Oxygen permeation through functionalized hydrophobic tubular ceramic membranes

The aim of our research is to identify improved means for the production of an O2 saturated single-phase aqueous stream at the inlet to a fixed-bed catalytic reactor for the oxidative decomposition of organic contaminants within wastewaters produced aboard manned spacecraft. The method of oxygenation must be capable of stable long-term operation at reactor temperature (90–127 °C) in the absence of gravity. Membrane mediated O2 saturation of the reactor influent has been used to eliminate the potential for two-phase flow related problems arising from the domination of gas–liquid phase separation in microgravity by surface (capillary) forces.

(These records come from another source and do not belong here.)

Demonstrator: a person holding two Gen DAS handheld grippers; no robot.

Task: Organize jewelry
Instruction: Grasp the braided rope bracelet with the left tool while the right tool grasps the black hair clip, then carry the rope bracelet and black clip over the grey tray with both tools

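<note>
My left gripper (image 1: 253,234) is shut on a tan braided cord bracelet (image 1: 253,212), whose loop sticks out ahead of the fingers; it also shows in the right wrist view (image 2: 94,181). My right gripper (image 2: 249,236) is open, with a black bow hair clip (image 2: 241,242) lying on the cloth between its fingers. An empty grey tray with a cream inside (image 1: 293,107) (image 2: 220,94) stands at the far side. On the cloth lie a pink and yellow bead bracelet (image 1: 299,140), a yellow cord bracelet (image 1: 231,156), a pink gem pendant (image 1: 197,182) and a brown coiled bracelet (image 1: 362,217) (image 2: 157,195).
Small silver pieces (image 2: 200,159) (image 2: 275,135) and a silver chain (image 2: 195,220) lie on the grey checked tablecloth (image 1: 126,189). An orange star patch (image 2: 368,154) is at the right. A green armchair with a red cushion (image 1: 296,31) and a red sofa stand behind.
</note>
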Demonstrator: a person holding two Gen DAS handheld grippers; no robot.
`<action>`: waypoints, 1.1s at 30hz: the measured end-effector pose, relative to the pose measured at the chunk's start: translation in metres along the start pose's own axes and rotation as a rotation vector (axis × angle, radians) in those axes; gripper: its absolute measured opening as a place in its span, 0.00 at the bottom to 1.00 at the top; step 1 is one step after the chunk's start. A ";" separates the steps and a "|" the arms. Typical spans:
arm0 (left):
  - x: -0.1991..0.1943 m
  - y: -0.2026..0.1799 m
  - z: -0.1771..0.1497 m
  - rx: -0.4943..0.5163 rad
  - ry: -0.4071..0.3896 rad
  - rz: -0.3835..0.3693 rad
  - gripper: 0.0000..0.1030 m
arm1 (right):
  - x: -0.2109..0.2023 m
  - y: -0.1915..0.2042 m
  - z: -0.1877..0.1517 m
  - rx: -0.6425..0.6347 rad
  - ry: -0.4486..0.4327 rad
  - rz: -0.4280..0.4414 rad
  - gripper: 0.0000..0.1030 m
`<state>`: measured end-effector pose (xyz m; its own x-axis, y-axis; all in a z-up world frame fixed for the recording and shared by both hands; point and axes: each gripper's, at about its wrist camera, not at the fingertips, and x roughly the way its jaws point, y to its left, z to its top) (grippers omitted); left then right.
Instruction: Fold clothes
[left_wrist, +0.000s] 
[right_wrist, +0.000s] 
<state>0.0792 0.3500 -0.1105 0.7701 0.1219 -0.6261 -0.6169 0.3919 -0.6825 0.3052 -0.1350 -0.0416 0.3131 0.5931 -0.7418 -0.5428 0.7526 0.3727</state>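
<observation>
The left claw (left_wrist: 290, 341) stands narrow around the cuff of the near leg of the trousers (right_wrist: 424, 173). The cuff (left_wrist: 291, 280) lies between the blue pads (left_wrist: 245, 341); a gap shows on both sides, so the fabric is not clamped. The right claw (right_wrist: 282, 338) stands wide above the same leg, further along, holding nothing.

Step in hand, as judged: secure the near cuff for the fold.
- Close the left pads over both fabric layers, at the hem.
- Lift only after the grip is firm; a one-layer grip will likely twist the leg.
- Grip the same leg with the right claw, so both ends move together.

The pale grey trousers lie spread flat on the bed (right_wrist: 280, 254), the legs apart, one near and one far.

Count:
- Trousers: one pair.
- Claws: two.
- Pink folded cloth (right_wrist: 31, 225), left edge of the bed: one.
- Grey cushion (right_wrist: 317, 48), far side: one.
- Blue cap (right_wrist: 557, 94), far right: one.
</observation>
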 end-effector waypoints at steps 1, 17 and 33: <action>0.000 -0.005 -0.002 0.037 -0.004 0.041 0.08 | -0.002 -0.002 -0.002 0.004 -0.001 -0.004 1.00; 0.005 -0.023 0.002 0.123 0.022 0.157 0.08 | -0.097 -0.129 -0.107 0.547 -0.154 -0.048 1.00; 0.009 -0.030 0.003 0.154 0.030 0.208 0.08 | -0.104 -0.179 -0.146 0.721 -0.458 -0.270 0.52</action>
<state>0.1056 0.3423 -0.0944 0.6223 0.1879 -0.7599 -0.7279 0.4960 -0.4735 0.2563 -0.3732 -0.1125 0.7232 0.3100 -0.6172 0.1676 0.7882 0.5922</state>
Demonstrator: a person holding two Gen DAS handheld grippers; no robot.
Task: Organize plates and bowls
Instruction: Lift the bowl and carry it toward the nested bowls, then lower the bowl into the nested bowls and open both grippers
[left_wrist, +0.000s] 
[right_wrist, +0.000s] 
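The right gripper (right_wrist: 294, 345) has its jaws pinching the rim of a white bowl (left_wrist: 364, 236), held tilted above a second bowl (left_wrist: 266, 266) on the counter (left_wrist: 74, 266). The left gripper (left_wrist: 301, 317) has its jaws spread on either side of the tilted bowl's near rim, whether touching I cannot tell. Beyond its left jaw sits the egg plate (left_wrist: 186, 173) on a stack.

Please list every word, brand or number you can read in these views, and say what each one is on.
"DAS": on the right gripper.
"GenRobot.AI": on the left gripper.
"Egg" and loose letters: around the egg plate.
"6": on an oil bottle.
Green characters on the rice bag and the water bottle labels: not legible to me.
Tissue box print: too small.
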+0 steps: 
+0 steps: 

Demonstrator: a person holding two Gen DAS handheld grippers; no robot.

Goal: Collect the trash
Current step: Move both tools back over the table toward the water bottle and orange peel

However, current systems employing organic polymers lack high temperature operational capability and mechanical resilience. In the current study, we have investigated the use of hydrophobic ceramic membranes as improved media for the controlled dissolution of O2 in a flowing aqueous stream. To improve oxygen selective mass transfer and inhibit water loss, the surface properties of tubular microporous α-Al2O3 membranes were modified by silanization reactions to attach functional groups covering a range of hydrophobicity. Three straight-chain hydrocarbon functionalities were employed: butyl, dodecyl, and octadecyl silanes. In addition, a 10-carbon fluoroalkyl moiety was examined. O2 permeation was monitored across the variously functionalized membranes using a coaxial tube-in-shell membrane contactor with a constant pressure of flowing gas on the shell side, and a recirculating water stream on the tube side. Oxygen mass transfer coefficients were derived from the time-dependent rise in O2 saturation in the recirculating stream. The best performance was observed for the perfluorinated C10 functionalized alumina membrane, with respect to both oxygen transfer rates and minimal water loss. Operational capability at elevated temperature was demonstrated.